For those who have Hashimoto’s, both the symptoms and the treatments can vary. Medications are usually prescribed, and constant oversight is needed for those who suffer from it. But as with most autoimmune conditions, there is significant research to show that many of the symptoms and the challenges begin in a common and easily addressable area of the body—the gut—and as such, can often be relieved with proper diet and care of the digestive system.
Living with Hashimoto’s is complicated, so when Jaudon Barnett learned she had the condition, she was overwhelmed. Often tired and constantly drained of energy, she put off facing the disease as long as she could, and when her doctor mentioned that she needed to switch to a “clean” or Paleo diet, she avoided taking action—at least, at first.

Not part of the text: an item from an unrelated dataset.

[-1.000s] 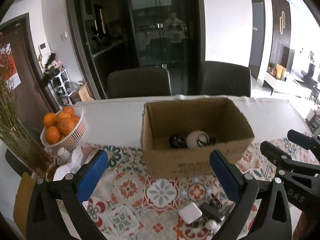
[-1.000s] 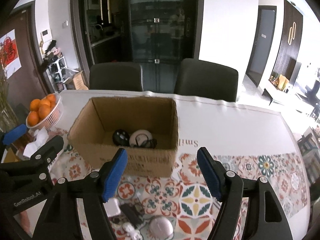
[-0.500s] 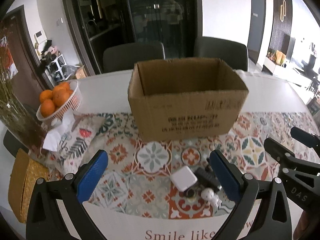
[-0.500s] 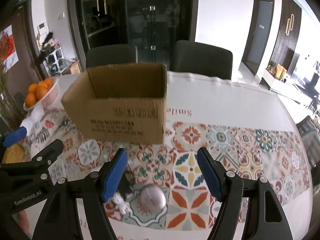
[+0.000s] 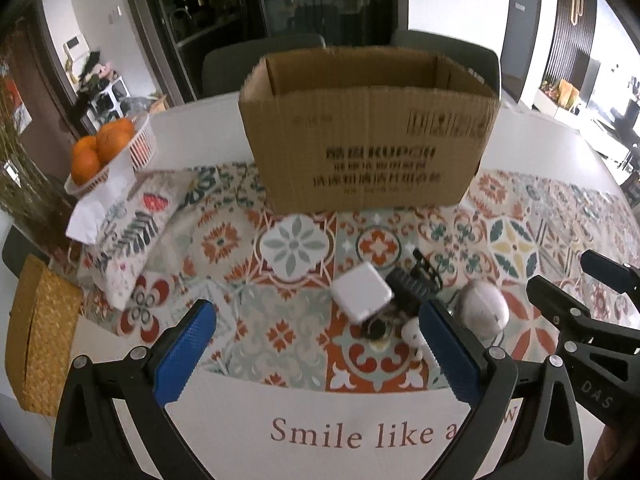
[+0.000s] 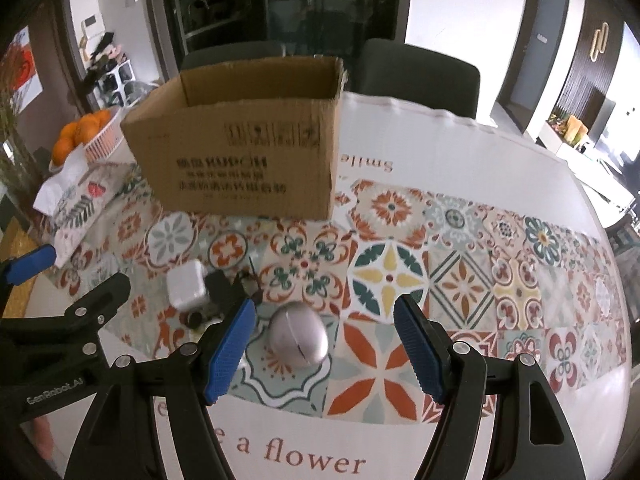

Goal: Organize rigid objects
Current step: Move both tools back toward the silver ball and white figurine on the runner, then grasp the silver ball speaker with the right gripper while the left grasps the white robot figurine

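Before the cardboard box [image 5: 368,132], we hover both tools, left tool [image 5: 316,354] and right tool [image 6: 324,346], spread and empty, above the white charger [image 5: 362,298] and silver egg-shaped item [image 6: 298,336].

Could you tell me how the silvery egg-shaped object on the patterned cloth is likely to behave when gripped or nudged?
The silvery egg-shaped object looks rounded all over, so it would probably roll if nudged. Its smooth, glossy shell may slip between pads. It appears rigid, with a seam, so likely not floppy.
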The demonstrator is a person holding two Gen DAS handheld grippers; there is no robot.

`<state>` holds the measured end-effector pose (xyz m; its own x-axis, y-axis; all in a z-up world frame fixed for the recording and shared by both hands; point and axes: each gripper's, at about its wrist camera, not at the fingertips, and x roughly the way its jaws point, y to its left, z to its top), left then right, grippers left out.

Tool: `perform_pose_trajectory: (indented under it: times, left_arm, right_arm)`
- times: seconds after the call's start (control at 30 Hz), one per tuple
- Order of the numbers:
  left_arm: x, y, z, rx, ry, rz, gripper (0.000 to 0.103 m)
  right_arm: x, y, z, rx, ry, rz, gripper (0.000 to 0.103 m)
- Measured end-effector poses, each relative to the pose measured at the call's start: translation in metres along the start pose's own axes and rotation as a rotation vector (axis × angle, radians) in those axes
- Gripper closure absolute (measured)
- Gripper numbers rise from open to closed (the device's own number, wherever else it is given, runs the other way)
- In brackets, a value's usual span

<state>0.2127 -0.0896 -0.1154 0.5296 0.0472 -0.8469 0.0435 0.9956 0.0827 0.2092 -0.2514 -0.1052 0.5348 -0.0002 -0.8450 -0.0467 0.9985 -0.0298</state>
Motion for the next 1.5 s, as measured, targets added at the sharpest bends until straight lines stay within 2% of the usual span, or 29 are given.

“My doctor told me about it about a year ago, and I didn’t do anything,” she says, noting that she had been following a low-carb diet for years, interspersing with Keto, which hadn’t seemed to work at all. “It just seemed so impossible to eat organic, to avoid allergens and all the other things. How was I going to take all these things out of my diet and still have anything I wanted to eat?”
For Jaudon—as with many others who have autoimmune conditions—the other concern was how to make such a drastic dietary change consistent and sustainable when her body was constantly under attack.

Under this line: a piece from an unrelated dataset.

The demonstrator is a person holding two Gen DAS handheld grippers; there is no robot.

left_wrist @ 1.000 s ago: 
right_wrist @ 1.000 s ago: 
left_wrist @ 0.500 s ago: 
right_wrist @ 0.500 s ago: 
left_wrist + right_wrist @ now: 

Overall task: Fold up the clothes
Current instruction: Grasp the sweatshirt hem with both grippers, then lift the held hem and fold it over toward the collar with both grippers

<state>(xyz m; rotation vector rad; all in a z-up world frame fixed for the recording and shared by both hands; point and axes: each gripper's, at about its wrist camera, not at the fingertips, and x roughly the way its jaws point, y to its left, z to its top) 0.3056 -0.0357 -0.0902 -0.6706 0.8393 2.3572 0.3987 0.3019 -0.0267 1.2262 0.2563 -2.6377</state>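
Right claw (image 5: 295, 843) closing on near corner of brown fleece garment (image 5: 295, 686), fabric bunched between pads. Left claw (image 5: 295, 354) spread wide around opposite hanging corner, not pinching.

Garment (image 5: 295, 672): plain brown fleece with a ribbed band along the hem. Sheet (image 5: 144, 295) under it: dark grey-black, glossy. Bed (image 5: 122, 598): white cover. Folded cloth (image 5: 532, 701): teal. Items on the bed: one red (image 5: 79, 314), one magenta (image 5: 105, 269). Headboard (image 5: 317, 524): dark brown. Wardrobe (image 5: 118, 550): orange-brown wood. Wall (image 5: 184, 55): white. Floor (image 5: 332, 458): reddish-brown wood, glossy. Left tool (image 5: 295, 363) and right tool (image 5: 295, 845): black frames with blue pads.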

“I couldn’t spend hours trying to source it or go to the store and trying to figure it all out,” Jaudon says. “Really, I don’t have that much energy.”

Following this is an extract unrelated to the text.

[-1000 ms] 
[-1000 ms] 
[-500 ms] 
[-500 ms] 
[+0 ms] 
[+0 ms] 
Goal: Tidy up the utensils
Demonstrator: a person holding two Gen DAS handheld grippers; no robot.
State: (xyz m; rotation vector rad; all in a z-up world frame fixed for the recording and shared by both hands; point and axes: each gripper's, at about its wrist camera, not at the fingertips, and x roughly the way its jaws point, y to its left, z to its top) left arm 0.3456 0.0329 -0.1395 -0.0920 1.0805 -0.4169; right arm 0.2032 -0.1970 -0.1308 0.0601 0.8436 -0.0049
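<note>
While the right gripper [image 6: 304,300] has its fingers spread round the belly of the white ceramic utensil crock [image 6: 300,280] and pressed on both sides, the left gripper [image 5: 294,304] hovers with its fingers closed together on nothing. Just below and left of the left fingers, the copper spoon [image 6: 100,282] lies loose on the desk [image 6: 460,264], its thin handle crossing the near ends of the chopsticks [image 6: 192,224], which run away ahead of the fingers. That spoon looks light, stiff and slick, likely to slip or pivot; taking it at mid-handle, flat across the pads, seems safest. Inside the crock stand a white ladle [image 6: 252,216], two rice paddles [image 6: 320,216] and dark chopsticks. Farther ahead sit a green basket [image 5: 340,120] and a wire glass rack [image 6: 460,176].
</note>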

When she finally decided to take action in her diet, Jaudon attempted a Keto diet again, but didn’t lose a pound. Finally, while researching her options, she came across Saskatoon Paleo meal program and joined the mailing list. Then, when she realized the plans could be customized to fit all of her dietary restrictions and requirements, she signed up.
“You’re eating real food that isn’t pre-packaged…you can freeze it and heat it up when you have to. They lay everything out for you and all you have to do is eat it.”
For Jaudon, while the convenience of the freshly-prepared meal plan was great, the specialization to the plan was instrumental.
“Not only did I start off with a list of things I couldn’t have, but then I ended up adding to it,” she says. In the end, Jaudon couldn’t have whey, dairy, soy, or legumes, but that didn’t deter the Paleo team at Saskatoon. “There’s a section where you can make a note and just remind them what you can or can’t have and they have been incredible. They even have two people that specifically work to make sure that anyone who has dietary concerns is taken care of.”
Since starting the program, Jaudon has completed three sets of the five-week program, and the change has been undeniable. Not only was she able to lose weight, but her hair stopped falling out, her health improved and her symptoms eased. Her doctors noticed the change as well.
“They are shocked—absolutely impressed,” she says. “I just saw one of my doctors yesterday and he said, ‘You’ve just added years to your life and by cutting all the junk out of your diet, and not only has it helped your weight lost but it’s helped your heart and everything.’”
With the goal to get her Hashimoto’s into remission, Jaudon credits the team at Saskatoon with much of her incredible transformation, and notes that her story could be anyone’s.
“Anybody can do it,” she says. “But I could never have done this without them as my team.”